Lectures

Printing the Past and Casting the Future: A Typefounder’s Tale

Date/Time
Thursday, December 13, 2012
4:00 pm

Location
William Andrews Clark Memorial Library
2520 Cimarron Street

Clark Quarterly Lecture

—Raymond S. Nelson Jr., National Museum of American History, Smithsonian Institution

co-sponsored by Southern California Chapter of the American Printing History Association (APHA)

clarkquarterly

This lecture examines years of experiment and experience in the manufacture of printing type using traditional methods, as well as the application of such techniques in both educational settings and in fine printing. There will be an opportunity to discuss the value of such experimentation as it relates to a better understanding of printing history, and its relevance to contemporary printing.

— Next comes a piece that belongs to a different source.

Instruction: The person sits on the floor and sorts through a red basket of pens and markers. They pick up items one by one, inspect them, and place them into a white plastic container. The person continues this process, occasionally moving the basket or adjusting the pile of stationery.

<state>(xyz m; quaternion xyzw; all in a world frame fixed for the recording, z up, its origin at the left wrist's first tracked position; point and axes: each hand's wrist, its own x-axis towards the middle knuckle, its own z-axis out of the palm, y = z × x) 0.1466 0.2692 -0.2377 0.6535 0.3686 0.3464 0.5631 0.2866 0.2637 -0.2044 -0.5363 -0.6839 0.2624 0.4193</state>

During three decades at the Smithsonian Institution, Raymond S. Nelson Jr. worked almost exclusively with the history of printing technology, with an emphasis on those methods employed during the first four centuries of printing. Particular effort has been focused on type founding, including the cutting of punches and the use of hand molds in the production of printing type. As a part of his museum duties, Nelson conducted regular public demonstrations of three working printing shops and a type foundry. Since retiring, he has taught five week-long courses on the history of typography at the University of Virginia’s Rare Book School.